The doctors worked to keep Larsen's body from shivering by giving him a sedative, Vahdat said. Shivering is considered very uncomfortable, and it generates heat, impairing the patient's ability to achieve the target cool temperature.

The doctors also monitor Arctic Sun-treated patients for arrhythmia associated with hypothermia. They also provide skin care, checking for burns every six hours.

To warm back up to a normal body temperature takes patients about eight hours.

Ramezan, the director of Neuro-Science and Stroke, declined to give the exact percentage of success rate at Memorial, saying that the numbers are too small to give a clear indication.

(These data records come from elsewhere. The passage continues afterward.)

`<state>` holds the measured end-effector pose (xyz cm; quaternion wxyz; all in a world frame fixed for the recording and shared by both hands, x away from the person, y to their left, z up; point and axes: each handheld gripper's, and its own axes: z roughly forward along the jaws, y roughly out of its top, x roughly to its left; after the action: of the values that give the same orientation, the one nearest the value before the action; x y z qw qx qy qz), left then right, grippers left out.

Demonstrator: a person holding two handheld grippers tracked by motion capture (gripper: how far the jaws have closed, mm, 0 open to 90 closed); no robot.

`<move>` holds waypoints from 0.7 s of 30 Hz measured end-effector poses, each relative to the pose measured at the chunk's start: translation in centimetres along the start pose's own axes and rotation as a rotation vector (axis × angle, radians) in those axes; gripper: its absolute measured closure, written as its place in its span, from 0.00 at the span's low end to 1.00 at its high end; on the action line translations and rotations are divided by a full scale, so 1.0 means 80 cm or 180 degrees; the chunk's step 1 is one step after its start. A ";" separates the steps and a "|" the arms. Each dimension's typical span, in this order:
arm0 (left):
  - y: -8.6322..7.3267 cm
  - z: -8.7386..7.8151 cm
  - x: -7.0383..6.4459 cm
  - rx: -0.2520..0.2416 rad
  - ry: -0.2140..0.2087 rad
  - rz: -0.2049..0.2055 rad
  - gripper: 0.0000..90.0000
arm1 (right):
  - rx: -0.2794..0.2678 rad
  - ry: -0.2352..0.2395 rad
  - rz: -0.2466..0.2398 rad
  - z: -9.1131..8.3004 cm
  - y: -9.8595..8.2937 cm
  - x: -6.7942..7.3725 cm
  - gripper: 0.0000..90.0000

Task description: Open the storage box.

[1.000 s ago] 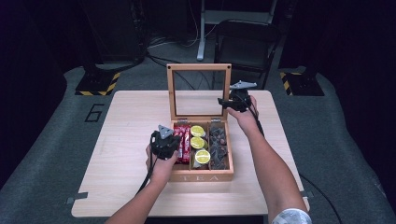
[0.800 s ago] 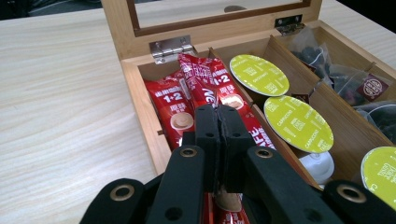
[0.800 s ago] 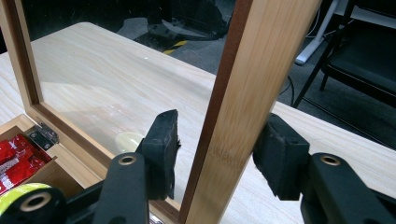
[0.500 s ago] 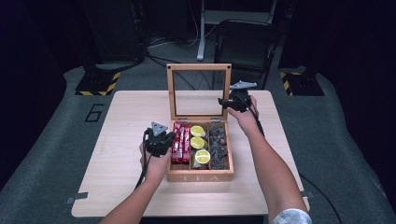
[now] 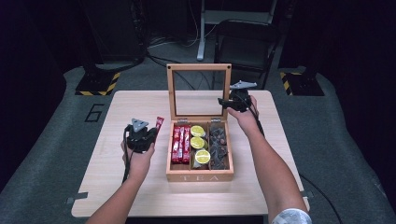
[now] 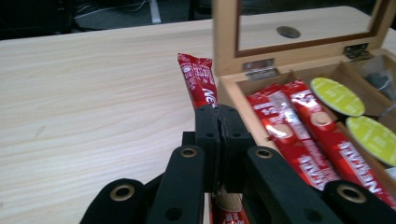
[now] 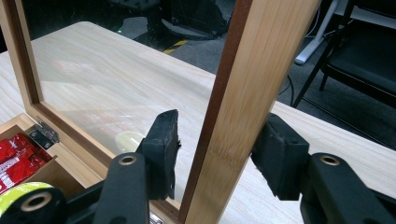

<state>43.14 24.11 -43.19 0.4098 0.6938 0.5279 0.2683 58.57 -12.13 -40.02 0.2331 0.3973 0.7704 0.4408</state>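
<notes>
A wooden tea box stands open mid-table, its glass lid upright. My left gripper hovers just left of the box, shut on a red sachet that sticks up past the jaws. In the left gripper view the sachet rises from my left gripper beside the box's left wall. My right gripper is at the lid's right edge. In the right gripper view its open jaws straddle the lid frame, one on each side, with a gap at the glass side.
Inside the box lie more red sachets, three yellow-green pods and dark tea bags. Bare tabletop spreads left of the box. A chair and cables stand beyond the table's far edge.
My left gripper has drawn back leftward from the box's left compartment, carrying the red sachet out over the table. The right gripper has stayed at the lid.
</notes>
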 end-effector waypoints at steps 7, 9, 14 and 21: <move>-0.017 -0.004 0.028 -0.0002 0.0118 -0.0099 0.98 | -0.0002 -0.0001 0.0012 0.001 0.000 0.000 0.57; -0.022 -0.005 0.036 0.0002 0.0165 -0.0116 0.98 | -0.0001 -0.0003 0.0010 0.001 0.000 0.000 0.57; -0.036 -0.008 0.056 0.0032 0.0235 -0.0113 0.98 | 0.0000 -0.0006 0.0006 0.001 0.000 0.000 0.57; -0.059 -0.009 0.076 0.0056 0.0349 -0.0181 0.98 | 0.0002 -0.0006 0.0001 0.000 0.000 0.001 0.57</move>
<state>41.95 30.58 -47.18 0.3816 0.6663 0.5715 0.2895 58.57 -12.09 -40.04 0.2337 0.3979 0.7702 0.4403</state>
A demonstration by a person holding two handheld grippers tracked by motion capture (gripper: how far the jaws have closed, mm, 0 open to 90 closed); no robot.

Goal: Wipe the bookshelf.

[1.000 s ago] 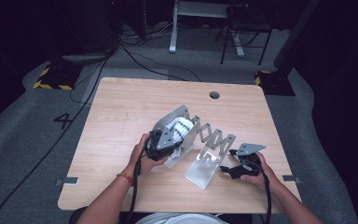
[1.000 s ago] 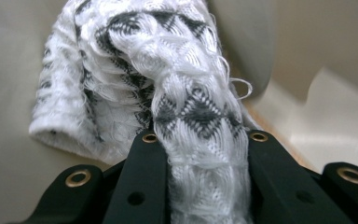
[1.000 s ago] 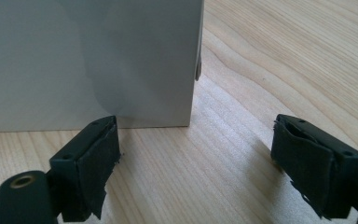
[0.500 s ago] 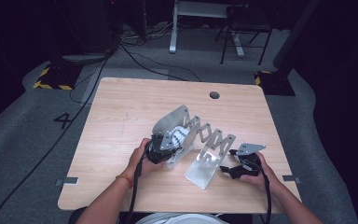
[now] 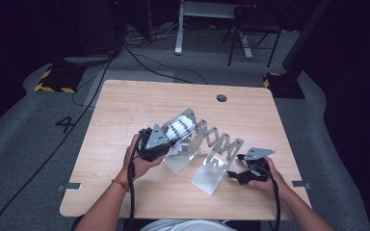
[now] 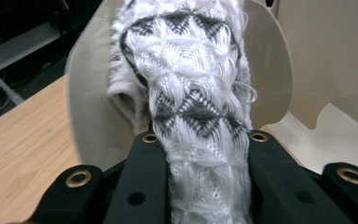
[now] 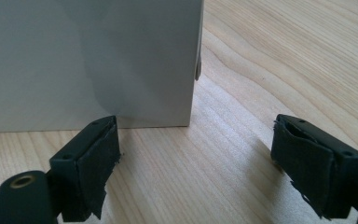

One patient, Dave San Jose, has high praise for the medical method, and he marked the one-year anniversary of his victory over death Thursday. San Jose is a well-known North Long Beach resident whose heart attack and return from the brink of death were well- publicized.

"I can't prove it, but I know the Arctic Sun is responsible for me being alive," said San Jose, 70.

San Jose said there's a need for more Arctic Sun machines, adding that two were in use at Memorial when he arrived there last year, and one had to be borrowed from another hospital.

"That machine is the only reason I'm talking now," he emphasized.

Vahdat said he is impressed by the success of the process.

"These are people who truly cheated death," he said.